→ Work task: Go through each line of the entries below and tally those containing the string "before"; give only the total.

Stored items from a collection

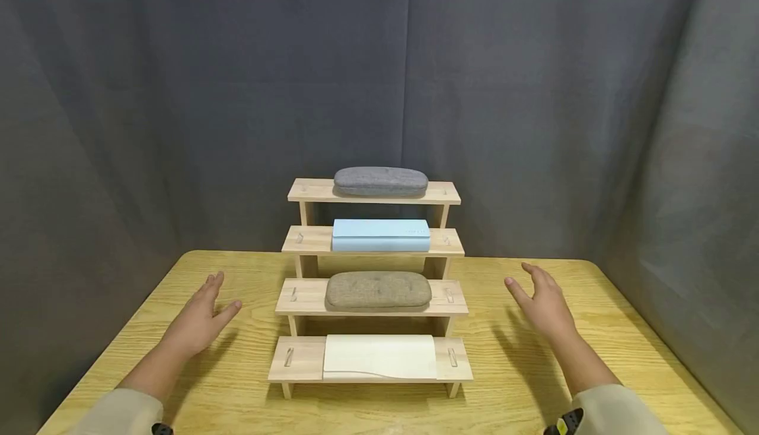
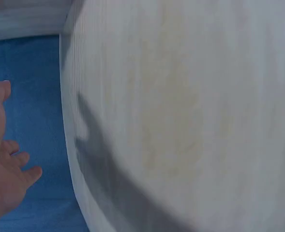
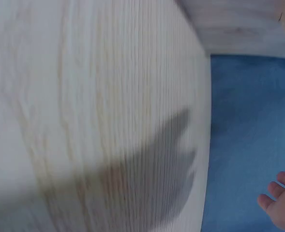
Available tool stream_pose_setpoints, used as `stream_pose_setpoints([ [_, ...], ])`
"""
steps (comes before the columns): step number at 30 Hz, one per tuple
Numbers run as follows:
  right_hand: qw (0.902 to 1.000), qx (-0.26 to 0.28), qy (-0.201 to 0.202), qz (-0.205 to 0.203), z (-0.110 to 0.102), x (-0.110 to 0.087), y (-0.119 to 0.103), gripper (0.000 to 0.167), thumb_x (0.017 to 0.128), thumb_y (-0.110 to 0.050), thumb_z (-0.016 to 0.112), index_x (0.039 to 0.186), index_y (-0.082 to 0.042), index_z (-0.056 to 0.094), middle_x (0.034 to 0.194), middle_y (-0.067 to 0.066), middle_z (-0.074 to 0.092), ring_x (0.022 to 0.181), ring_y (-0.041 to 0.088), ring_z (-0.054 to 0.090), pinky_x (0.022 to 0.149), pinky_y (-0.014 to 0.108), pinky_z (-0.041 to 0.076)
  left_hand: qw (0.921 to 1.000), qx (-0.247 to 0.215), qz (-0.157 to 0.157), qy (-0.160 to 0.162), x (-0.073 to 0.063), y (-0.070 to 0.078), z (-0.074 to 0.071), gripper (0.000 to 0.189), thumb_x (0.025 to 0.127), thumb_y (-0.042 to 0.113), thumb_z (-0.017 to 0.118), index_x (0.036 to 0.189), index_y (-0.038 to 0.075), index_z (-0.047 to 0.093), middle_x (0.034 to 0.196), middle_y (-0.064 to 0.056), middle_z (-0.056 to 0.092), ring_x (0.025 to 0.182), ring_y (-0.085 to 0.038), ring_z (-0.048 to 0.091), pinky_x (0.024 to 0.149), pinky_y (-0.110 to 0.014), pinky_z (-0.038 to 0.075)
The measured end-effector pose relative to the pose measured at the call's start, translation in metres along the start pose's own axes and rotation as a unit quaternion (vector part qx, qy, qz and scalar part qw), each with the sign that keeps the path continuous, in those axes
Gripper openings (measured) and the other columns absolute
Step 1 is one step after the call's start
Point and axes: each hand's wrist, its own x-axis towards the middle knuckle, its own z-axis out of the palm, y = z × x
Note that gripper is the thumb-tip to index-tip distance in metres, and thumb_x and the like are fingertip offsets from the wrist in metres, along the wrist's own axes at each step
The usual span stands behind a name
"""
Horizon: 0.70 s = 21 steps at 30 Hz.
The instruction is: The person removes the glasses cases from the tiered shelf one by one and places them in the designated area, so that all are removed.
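Note:
In the head view, my left hand (image 1: 198, 319) hovers over the table left of a tiered wooden stand, its fingers loosely extended and holding nothing. On the stand's other side my right hand (image 1: 545, 306) is raised too, thumb apart from the fingers, touching nothing. Each step bears one case: a dark grey fabric case (image 1: 381, 182) on top, a light blue flap case (image 1: 381, 235) below it, then a brown-grey fabric case (image 1: 378, 290), and a cream flap case (image 1: 379, 356) on the lowest step. Both wrist views show the hands (image 2: 9, 159) (image 3: 282, 198) only partly, at the frame edges.
The four-step light wood stand (image 1: 296, 296) stands in the middle of a yellow wood-grain table (image 1: 237, 382). Grey curtains (image 1: 207, 92) hang behind the table and along both sides. Shadows of the hands fall on the tabletop.

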Motion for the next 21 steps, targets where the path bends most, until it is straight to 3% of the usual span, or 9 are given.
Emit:
stream_pose_setpoints([
  [4,0.9995,0.027,0.012,-0.009,0.003,-0.008,-0.010,0.078,0.101,-0.056,0.040,0.151,0.003,0.026,0.155,0.033,0.023,0.139,0.055,0.025,0.108,0.070,0.029,0.9995,-0.030,0.012,0.001,-0.012,0.004,0.007,0.091,0.101,0.055,0.043,0.156,-0.003,0.000,0.159,-0.035,0.004,0.141,-0.059,0.011,0.109,-0.075,0.017],
  [10,0.9980,0.057,0.009,-0.028,0.006,-0.021,-0.023,0.074,0.102,-0.053,0.042,0.151,0.001,0.029,0.155,0.032,0.025,0.139,0.054,0.026,0.107,0.070,0.032,0.9992,-0.039,0.001,0.002,-0.028,0.012,0.015,0.084,0.102,0.052,0.041,0.157,0.002,0.003,0.157,-0.035,0.015,0.138,-0.060,0.021,0.107,-0.074,0.027],
  [21,0.9942,0.100,0.001,-0.040,0.011,-0.042,-0.040,0.070,0.102,-0.051,0.044,0.152,-0.004,0.030,0.154,0.028,0.029,0.134,0.056,0.032,0.106,0.068,0.035,0.9943,-0.107,0.008,0.001,-0.045,0.030,0.025,0.077,0.103,0.045,0.045,0.158,0.006,0.007,0.158,-0.030,0.019,0.134,-0.059,0.031,0.104,-0.068,0.037],
])
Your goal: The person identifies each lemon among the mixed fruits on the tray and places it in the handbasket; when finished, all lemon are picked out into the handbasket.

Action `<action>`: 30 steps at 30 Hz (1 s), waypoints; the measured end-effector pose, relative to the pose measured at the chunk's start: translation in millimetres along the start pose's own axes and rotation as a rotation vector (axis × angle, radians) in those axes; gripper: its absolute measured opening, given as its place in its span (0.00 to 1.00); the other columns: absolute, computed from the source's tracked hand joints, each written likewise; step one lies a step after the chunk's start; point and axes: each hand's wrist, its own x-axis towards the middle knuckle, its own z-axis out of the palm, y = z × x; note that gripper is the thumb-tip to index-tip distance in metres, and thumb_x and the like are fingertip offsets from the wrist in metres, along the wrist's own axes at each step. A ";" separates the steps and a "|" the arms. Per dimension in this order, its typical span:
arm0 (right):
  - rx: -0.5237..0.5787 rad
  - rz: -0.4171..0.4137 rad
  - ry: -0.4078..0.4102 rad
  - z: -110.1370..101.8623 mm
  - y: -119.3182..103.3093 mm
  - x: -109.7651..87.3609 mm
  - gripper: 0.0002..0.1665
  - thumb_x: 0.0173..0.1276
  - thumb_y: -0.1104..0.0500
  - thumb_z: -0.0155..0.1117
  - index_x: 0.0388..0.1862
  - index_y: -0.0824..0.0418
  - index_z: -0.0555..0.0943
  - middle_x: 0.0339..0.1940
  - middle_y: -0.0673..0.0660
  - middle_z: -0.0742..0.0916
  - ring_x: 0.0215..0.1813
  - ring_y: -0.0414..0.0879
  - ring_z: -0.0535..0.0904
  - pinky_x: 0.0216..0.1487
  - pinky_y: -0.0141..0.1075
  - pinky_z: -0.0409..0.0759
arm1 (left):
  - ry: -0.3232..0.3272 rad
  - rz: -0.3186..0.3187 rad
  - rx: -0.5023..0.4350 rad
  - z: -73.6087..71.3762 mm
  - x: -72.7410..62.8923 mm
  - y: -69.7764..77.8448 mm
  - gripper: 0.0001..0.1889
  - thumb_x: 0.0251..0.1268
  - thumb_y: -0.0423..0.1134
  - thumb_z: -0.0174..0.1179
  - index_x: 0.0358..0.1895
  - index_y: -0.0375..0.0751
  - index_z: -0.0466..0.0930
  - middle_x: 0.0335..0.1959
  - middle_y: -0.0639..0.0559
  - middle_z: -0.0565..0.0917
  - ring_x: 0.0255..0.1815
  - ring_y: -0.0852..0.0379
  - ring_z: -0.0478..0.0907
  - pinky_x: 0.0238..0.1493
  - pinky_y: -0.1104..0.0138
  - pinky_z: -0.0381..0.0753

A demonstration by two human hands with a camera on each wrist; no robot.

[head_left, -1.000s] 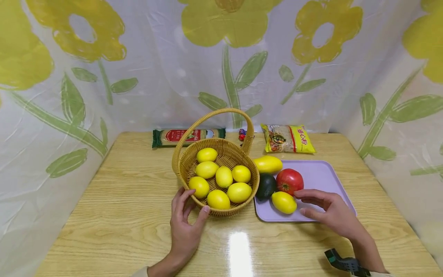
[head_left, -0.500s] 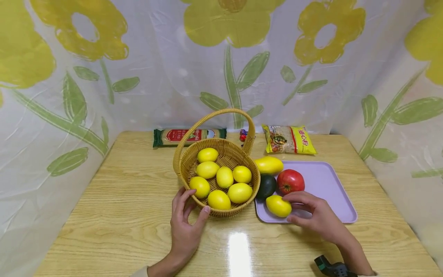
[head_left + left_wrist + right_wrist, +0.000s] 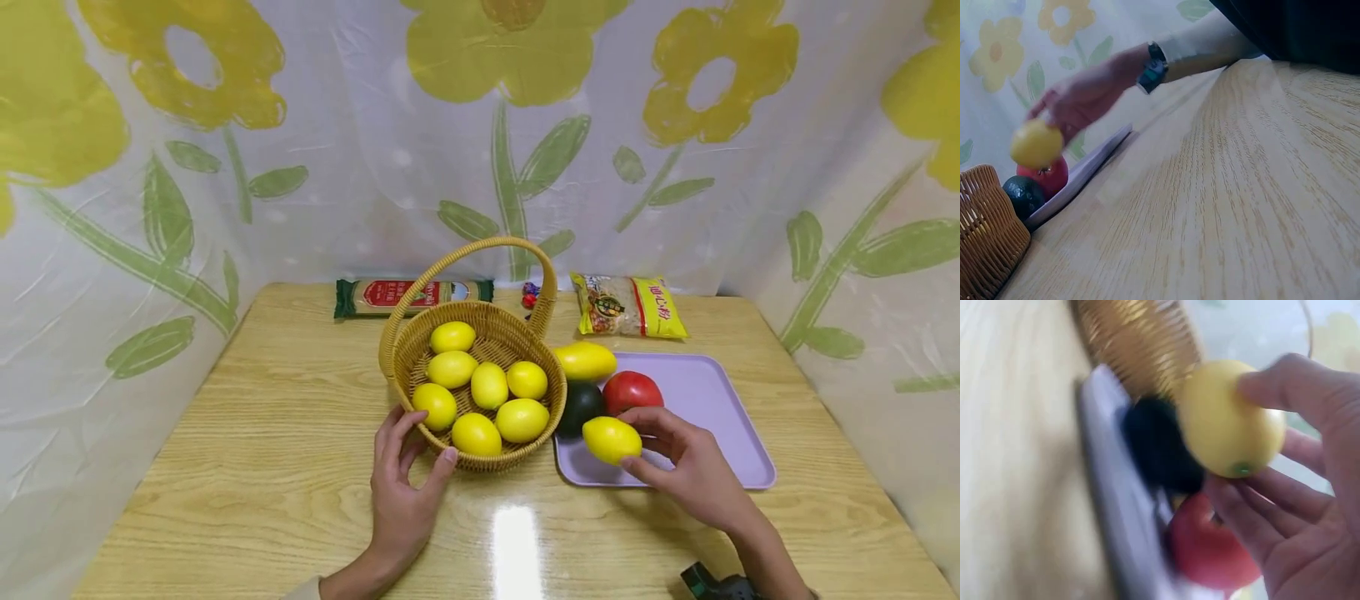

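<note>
In the head view my right hand (image 3: 686, 467) pinches a lemon (image 3: 612, 441) between thumb and fingers. The left wrist view shows this lemon (image 3: 1037, 144) raised above the purple tray. Beneath and behind it, a dark green avocado (image 3: 581, 408) and a red tomato-like fruit (image 3: 633, 392) lie on the tray (image 3: 708, 400). My left hand (image 3: 405, 492) holds the front left rim of a wicker basket (image 3: 480, 310), index fingertip over the edge and thumb at the front. Several lemons (image 3: 489, 385) lie inside the basket, whose tall handle stands up.
An elongated yellow fruit (image 3: 587, 361) lies at the tray's back left corner, beside the basket. Along the back of the wooden table (image 3: 285, 467) are a green noodle packet (image 3: 367, 298), a small red and purple item (image 3: 530, 293) and a yellow food bag (image 3: 630, 306).
My right hand has moved left, closed its fingers on the lemon and raised it from the tray. My left hand stays on the basket rim.
</note>
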 end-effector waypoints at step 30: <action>-0.370 -0.213 0.020 49.9 -40.1 122.6 0.29 0.70 0.55 0.82 0.66 0.63 0.87 0.62 0.60 0.92 0.61 0.57 0.90 0.61 0.53 0.92 | 0.002 -0.009 0.007 0.3 -0.1 2.8 0.30 0.70 0.26 0.71 0.74 0.32 0.74 0.86 0.34 0.56 0.81 0.39 0.65 0.75 0.75 0.76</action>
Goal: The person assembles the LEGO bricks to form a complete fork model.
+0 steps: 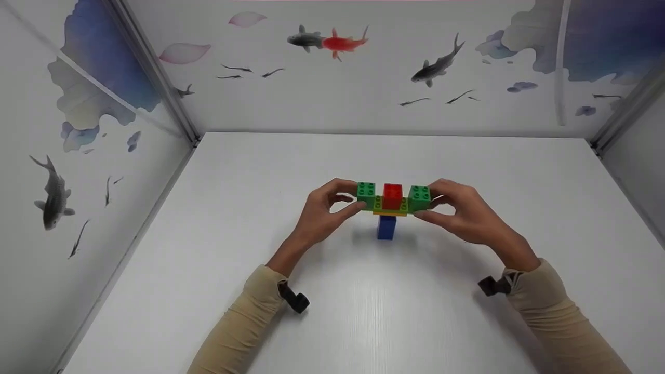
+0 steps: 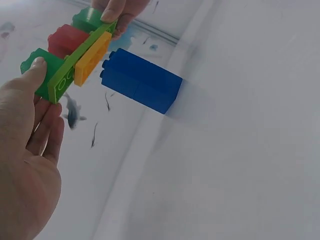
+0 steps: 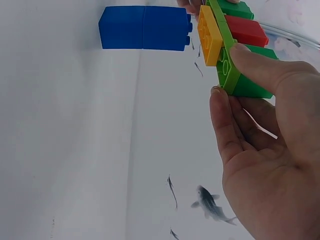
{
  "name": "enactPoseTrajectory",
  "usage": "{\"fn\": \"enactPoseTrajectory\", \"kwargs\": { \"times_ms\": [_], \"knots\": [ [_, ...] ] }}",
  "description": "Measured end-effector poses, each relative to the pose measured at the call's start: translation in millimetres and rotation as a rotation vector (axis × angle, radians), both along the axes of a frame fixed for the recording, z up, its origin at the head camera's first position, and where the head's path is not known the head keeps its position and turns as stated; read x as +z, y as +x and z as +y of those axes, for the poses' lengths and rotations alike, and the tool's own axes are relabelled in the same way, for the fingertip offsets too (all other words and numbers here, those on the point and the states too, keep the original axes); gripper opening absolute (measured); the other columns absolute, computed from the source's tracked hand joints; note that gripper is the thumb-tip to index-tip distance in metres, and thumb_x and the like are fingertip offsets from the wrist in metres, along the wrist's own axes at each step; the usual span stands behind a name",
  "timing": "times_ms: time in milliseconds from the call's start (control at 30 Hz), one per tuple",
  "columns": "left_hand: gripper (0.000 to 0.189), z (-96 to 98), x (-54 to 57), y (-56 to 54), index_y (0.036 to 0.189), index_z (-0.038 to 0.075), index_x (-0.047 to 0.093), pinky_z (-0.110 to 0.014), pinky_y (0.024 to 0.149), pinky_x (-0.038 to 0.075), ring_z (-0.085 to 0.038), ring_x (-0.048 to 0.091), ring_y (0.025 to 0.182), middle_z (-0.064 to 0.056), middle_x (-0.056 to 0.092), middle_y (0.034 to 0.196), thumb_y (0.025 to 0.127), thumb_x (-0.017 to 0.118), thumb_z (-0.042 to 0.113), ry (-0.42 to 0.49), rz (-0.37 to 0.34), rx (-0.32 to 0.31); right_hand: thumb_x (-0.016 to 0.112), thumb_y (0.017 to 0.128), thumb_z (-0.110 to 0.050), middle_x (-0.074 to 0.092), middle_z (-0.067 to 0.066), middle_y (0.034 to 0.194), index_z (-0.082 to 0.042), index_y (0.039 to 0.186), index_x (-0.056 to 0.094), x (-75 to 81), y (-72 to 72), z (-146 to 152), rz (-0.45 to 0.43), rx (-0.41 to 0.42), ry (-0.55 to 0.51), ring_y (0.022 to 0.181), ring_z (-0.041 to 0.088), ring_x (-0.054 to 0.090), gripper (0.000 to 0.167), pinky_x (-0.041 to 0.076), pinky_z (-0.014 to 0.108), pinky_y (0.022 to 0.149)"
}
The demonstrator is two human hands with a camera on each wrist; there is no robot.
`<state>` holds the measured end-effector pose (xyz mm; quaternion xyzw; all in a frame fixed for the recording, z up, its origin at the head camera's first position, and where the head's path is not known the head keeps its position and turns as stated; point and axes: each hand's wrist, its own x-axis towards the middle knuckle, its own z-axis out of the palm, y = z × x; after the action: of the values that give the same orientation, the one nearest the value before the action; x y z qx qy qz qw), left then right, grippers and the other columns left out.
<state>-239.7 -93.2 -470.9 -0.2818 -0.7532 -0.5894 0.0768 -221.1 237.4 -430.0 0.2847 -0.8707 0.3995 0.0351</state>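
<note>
My left hand (image 1: 324,214) and right hand (image 1: 467,215) hold a toy brick assembly between them, one at each end, thumb and fingers pinching. It has a long lime green plate (image 3: 228,60) with a left green brick (image 1: 366,192) and a right green brick (image 1: 419,197) on its ends. Between those sits a red brick (image 1: 393,196), and a yellow plate (image 2: 94,59) is fixed under the middle. Below, a tower of two blue bricks (image 1: 386,228) stands upright on the table. Both wrist views show a gap between its top studs and the yellow plate.
The white table (image 1: 353,322) meets a back wall (image 1: 332,104) and a left wall (image 1: 31,280), both printed with fish and blue shapes. A dark strap with a small black piece (image 1: 294,297) sits at the left cuff, another (image 1: 496,285) at the right.
</note>
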Motion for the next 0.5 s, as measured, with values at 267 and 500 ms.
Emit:
{"fn": "enactPoseTrajectory", "kwargs": {
  "times_ms": [267, 500],
  "knots": [
    [0.035, -0.7, -5.8, -1.5, 0.132, 0.014, 0.071, -0.035, 0.105, 0.062, -0.014, 0.071, 0.119, -0.002, 0.074, 0.125, 0.100, 0.081, 0.022, -0.007, -0.018, -0.016, 0.088, 0.090, -0.007, 0.072, 0.000, 0.118, -0.011, 0.125, 0.073, -3.0, -0.9, 1.3, -0.019, -0.004, 0.022, 0.109, 0.016, 0.073, 0.039, 0.056, 0.010, 0.096],
    [0.036, -2.1, -6.4, -2.2, 0.132, 0.015, 0.071, -0.038, 0.105, 0.062, -0.017, 0.071, 0.119, -0.002, 0.075, 0.125, 0.099, 0.083, 0.022, -0.011, -0.021, -0.011, 0.088, 0.090, -0.007, 0.073, 0.002, 0.117, -0.011, 0.125, 0.073, -4.2, -0.7, -0.5, -0.021, -0.007, 0.023, 0.108, 0.020, 0.075, 0.038, 0.056, 0.011, 0.097]
  ]
}}
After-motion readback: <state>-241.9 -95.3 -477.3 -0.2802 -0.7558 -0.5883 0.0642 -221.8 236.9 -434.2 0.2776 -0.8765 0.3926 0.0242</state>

→ Result: 2